Task objective - Count lines with "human" below; give only the number.
Provided records START
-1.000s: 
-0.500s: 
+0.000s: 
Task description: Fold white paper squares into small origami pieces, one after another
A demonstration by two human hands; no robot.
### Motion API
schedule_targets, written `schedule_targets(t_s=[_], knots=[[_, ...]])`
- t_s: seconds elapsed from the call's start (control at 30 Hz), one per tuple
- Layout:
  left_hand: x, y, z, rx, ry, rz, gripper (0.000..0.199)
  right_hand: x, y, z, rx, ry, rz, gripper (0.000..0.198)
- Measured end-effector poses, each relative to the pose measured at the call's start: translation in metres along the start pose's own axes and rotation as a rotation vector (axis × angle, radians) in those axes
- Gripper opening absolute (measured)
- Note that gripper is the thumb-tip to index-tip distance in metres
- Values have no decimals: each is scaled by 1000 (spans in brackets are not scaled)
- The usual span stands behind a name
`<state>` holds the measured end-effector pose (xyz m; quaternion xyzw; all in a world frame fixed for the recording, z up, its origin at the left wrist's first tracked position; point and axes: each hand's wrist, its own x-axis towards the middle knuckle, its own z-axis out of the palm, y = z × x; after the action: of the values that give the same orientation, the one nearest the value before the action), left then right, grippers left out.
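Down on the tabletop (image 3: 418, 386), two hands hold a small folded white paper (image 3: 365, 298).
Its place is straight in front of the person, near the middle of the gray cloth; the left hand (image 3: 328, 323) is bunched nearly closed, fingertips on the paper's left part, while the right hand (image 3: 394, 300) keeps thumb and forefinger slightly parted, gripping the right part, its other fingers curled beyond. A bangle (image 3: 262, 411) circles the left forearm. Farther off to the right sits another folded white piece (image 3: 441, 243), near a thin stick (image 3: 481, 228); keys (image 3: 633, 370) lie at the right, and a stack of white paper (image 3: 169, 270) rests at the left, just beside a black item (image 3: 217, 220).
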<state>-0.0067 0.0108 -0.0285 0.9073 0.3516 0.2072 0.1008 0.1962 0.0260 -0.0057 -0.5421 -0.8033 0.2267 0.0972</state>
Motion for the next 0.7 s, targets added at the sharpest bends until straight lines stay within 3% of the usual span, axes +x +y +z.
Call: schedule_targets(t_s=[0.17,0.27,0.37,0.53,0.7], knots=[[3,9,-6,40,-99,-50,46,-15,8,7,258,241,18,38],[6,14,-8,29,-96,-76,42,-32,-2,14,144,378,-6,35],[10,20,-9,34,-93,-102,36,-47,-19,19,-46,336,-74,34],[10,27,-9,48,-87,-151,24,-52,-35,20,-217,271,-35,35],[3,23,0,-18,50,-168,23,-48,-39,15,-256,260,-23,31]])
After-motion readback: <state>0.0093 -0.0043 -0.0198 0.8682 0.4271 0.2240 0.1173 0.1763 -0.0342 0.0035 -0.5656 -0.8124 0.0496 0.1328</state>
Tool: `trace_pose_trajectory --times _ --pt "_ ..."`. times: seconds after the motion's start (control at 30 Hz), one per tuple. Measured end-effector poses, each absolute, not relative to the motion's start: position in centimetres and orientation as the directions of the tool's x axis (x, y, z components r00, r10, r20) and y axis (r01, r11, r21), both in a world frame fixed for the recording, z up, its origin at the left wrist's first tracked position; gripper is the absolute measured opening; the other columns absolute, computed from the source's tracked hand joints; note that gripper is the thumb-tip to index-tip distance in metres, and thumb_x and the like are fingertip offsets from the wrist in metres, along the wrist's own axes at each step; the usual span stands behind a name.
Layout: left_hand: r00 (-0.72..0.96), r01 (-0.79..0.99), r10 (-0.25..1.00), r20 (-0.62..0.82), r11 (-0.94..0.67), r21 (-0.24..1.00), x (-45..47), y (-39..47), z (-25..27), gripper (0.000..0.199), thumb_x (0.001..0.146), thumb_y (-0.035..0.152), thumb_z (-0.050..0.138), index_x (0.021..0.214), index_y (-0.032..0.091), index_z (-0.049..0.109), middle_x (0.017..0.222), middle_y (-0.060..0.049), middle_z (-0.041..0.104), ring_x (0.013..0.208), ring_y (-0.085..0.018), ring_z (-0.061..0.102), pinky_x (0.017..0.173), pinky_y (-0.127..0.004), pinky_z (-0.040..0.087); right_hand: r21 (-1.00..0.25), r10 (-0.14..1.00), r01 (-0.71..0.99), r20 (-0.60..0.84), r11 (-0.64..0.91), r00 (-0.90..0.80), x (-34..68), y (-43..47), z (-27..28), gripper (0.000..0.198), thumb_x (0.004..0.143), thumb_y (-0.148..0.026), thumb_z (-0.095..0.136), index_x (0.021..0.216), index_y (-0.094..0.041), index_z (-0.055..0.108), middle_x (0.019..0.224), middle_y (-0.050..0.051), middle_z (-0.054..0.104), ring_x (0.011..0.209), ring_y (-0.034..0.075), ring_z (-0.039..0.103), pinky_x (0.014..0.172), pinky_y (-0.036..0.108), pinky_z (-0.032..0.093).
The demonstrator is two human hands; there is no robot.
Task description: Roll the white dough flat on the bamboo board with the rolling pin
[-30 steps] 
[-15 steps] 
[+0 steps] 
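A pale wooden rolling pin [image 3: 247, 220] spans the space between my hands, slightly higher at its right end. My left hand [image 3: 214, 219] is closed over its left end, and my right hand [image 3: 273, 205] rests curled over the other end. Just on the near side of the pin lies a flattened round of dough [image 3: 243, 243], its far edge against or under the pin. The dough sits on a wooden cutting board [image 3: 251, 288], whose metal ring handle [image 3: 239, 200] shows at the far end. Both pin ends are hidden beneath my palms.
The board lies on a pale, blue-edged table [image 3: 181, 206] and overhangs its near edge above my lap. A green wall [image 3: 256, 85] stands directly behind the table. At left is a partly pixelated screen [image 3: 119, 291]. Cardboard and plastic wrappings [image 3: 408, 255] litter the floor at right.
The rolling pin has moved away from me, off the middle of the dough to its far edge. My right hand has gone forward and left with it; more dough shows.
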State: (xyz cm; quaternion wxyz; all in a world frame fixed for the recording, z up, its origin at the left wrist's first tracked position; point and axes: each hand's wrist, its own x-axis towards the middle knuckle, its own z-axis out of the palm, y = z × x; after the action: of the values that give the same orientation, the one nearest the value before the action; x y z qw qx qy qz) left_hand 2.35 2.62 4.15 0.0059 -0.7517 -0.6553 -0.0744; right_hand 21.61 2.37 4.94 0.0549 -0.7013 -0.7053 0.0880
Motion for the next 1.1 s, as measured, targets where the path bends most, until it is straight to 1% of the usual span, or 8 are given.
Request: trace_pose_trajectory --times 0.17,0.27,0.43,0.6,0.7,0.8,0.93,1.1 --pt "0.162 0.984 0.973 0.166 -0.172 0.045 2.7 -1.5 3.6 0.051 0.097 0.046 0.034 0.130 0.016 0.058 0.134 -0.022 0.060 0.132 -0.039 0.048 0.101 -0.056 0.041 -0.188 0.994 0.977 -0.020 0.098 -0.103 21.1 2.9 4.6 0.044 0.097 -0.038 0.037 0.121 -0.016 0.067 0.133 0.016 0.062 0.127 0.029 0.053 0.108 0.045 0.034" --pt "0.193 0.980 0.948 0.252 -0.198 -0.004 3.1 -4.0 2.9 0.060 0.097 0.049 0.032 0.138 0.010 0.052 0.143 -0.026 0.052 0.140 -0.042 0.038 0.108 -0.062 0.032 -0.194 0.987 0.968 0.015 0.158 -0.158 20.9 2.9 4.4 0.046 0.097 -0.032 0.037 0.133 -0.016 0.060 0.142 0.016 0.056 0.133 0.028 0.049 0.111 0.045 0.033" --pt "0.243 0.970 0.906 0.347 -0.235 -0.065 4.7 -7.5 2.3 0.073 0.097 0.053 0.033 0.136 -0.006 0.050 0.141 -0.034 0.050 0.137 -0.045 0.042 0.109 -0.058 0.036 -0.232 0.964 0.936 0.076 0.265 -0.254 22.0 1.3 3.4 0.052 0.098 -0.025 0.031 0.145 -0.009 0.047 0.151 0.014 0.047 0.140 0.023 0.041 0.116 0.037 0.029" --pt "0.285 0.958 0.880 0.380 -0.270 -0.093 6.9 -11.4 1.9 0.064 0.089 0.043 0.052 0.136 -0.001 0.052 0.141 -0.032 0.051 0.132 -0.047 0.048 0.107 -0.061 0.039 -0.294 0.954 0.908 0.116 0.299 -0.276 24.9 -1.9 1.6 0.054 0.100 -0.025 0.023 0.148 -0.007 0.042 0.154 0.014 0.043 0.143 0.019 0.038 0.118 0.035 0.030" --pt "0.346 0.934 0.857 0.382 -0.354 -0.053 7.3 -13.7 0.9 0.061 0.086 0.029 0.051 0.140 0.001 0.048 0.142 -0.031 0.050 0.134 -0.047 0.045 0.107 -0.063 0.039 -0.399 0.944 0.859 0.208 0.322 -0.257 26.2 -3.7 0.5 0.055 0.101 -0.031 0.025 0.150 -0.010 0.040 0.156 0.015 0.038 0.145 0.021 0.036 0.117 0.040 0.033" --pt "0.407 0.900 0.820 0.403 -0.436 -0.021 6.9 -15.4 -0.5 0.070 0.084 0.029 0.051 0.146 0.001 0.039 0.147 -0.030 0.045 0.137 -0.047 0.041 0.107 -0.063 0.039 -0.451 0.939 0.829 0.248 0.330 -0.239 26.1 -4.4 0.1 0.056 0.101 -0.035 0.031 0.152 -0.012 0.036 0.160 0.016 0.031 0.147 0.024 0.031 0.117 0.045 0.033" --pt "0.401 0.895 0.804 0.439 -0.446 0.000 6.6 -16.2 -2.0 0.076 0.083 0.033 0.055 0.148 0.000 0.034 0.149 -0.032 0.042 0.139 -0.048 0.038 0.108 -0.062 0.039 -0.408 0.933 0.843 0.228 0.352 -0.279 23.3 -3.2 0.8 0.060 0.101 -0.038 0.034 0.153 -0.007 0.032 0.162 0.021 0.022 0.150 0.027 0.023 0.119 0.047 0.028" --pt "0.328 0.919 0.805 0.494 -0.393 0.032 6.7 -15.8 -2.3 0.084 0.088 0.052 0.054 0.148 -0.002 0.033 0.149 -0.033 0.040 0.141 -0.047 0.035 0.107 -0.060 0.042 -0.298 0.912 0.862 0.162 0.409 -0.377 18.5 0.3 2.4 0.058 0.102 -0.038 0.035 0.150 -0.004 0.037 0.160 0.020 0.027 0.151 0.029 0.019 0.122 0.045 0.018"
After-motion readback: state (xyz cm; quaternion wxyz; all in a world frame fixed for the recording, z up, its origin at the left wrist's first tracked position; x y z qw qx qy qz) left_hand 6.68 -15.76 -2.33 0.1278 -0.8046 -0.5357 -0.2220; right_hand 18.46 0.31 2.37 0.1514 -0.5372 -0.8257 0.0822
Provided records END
Written answer - 2